Examples

Here we provide two examples that reproduce some of the results from 1, and three examples that reproduce some of the results from 2. These examples can also be accessed with Jupiter notebook from our GitHub repository .

Moving beyond generalization to accurate interpretation of flexible models

The first example generates synthetic data from a double-well potential and uses this data to fit the model potential. It reproduces Figure 3 in the main text 1. The second example demonstrates our feature consistency method for model selection in the case of stationary dynamics.

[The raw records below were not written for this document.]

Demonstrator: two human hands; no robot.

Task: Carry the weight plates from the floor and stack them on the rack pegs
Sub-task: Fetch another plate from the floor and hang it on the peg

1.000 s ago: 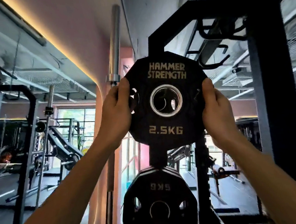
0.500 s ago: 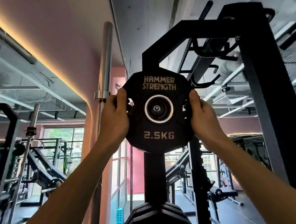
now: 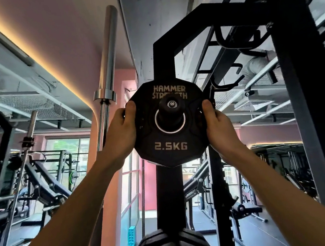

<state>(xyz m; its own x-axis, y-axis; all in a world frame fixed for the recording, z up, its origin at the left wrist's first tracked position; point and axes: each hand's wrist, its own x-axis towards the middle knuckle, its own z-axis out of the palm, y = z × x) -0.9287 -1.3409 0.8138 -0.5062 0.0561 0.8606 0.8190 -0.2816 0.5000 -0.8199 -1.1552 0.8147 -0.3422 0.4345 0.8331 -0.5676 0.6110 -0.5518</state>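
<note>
A black 2.5KG Hammer Strength weight plate [image 3: 171, 147] hangs at head height on the black rack upright [image 3: 169, 191]. The rack's peg [image 3: 170, 106] pokes out through the plate's steel-ringed centre hole. My left hand [image 3: 121, 130] grips the plate's left edge, thumb on its face. My right hand [image 3: 216, 125] grips the right edge the same way. Below, at the bottom of the frame, the ribbed rims of several stacked plates [image 3: 169, 245] sit on a lower peg.
A steel barbell [image 3: 106, 72] stands upright just left of the rack. A thick black rack post [image 3: 301, 89] rises at the right, with hooks near its top. Benches and other racks fill the floor on both sides. A blue block [image 3: 131, 236] lies by the window.
The plate has slid onto the peg: before, the peg end only showed inside the hole; now it sticks out in front. Both hands kept their grip and moved forward.
</note>
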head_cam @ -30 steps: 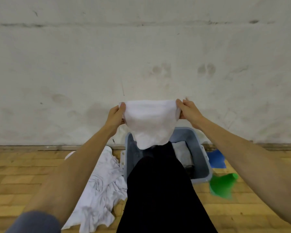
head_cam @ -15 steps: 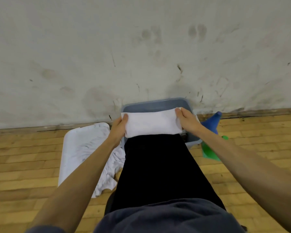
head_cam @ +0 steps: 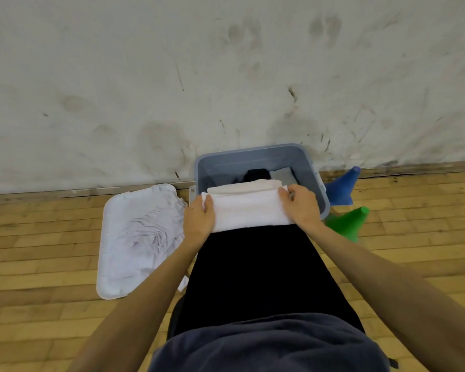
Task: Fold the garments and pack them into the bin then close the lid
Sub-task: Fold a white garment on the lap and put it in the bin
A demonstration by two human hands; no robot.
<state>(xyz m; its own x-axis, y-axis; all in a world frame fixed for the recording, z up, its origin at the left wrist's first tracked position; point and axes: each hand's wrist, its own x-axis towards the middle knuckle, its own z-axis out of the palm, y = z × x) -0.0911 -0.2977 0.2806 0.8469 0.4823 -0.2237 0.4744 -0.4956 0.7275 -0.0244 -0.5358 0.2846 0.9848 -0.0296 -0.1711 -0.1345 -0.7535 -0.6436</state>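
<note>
Scuffed white wall (head_cam: 145,76) is met by wooden floor (head_cam: 38,251). At left, a white lid (head_cam: 110,253) carries crumpled white garments (head_cam: 145,232). A folded white towel (head_cam: 249,209) is gripped on black-trousered legs (head_cam: 258,269) by the left hand (head_cam: 199,220) and right hand (head_cam: 301,205), fingers curled over its ends, before the grey bin (head_cam: 255,157). Blue (head_cam: 341,186) and green cones (head_cam: 349,221) are seen right.

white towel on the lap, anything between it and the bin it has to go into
Nothing visible. The white towel, held by the left hand and right hand, sits just before the open gray bin; its lid lies aside.
</note>
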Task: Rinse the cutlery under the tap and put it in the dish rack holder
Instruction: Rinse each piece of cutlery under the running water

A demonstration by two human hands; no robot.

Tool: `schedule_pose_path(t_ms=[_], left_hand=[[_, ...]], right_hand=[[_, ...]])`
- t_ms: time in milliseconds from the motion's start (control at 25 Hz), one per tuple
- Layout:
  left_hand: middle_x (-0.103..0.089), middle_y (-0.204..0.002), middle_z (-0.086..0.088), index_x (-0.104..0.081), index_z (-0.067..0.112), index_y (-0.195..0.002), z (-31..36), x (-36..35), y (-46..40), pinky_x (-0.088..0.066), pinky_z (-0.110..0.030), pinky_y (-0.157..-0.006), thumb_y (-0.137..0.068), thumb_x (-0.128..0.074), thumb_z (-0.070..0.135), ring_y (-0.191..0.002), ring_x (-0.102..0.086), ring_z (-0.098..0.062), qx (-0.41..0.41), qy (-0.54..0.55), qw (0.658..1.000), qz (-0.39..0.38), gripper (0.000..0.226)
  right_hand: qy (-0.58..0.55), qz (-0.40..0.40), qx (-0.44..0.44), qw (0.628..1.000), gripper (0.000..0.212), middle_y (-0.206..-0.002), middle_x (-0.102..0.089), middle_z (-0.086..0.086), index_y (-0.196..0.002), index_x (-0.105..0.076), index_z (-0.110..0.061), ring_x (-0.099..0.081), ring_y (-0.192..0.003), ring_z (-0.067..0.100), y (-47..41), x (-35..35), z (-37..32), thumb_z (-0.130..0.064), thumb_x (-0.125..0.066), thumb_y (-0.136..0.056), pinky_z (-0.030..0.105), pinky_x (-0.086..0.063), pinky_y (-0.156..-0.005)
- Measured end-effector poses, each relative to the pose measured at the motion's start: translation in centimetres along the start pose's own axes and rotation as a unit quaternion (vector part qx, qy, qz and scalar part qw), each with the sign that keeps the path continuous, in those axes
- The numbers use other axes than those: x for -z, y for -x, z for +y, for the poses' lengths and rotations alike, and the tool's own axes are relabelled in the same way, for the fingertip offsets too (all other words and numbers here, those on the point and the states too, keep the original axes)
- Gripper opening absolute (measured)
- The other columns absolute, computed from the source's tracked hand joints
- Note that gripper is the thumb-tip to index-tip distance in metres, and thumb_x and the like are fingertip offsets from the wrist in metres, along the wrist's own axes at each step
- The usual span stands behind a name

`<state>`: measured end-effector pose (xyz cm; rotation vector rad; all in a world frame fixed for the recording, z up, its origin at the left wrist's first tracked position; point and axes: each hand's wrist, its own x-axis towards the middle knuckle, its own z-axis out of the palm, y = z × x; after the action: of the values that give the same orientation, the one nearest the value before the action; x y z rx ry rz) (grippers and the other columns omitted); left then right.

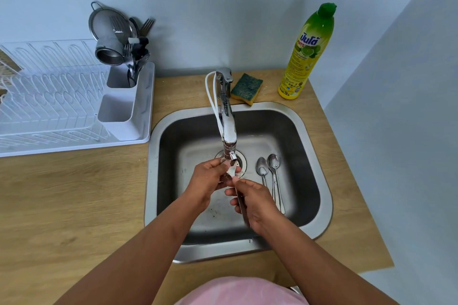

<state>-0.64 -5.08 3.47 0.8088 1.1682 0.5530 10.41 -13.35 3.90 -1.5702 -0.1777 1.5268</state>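
Observation:
Both hands hold one steel piece of cutlery (233, 172) under the tap (228, 129) over the steel sink (314, 156). My right hand (255, 203) grips its handle. My left hand (210, 181) pinches and rubs its head right below the spout; whether it is a spoon or a fork is hidden by the fingers. Two spoons (271, 176) lie side by side on the sink floor to the right of the drain. The white cutlery holder (121, 106) on the dish rack (49, 106) has forks and spoons standing in its far compartment; the near compartment looks empty.
A metal strainer and a steel cup (109, 42) lean behind the holder. A green and yellow sponge (246, 88) lies behind the sink. A tall yellow dish soap bottle (307, 54) stands at the back right. The wooden counter (74, 200) stretches left of the sink.

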Motion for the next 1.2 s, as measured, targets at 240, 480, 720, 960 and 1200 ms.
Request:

It reproduces Figure 5 in the main text 1.

Learning non-stationary Langevin dynamics from stochastic observations of latent trajectories

The first example generates synthetic data from the ramping dynamics, and optimizes the model potential on this data. Also the importance of various non-stationary components for accurate model inference is demonstrated. It reproduces Figures 2,3 in the main text 2. The second example generates two synthetic datasets from ramping and stepping dynamics, and uses this data to infer the model potentials. It also infers the model potential, the initial distribution of the latent states, and the noise magnitude from data generated from the ramping dynamics. It reproduces Figure 4 in the main text 2. The third example demonstrates feature consistency analysis for model selection for the case of non-stationary data. It reproduces Figure 5a-c in the main text 2.

References

1(1,2,3)

Genkin, M., Engel, T.A. Moving beyond generalization to accurate interpretation of flexible models. Nat Mach Intell 2, 674–683 (2020).

2(1,2,3,4)

Genkin, M., Hughes, O. and Engel, T.A. Learning non-stationary Langevin dynamics from stochastic observations of latent trajectories. Nat Commun 12, 5986 (2021).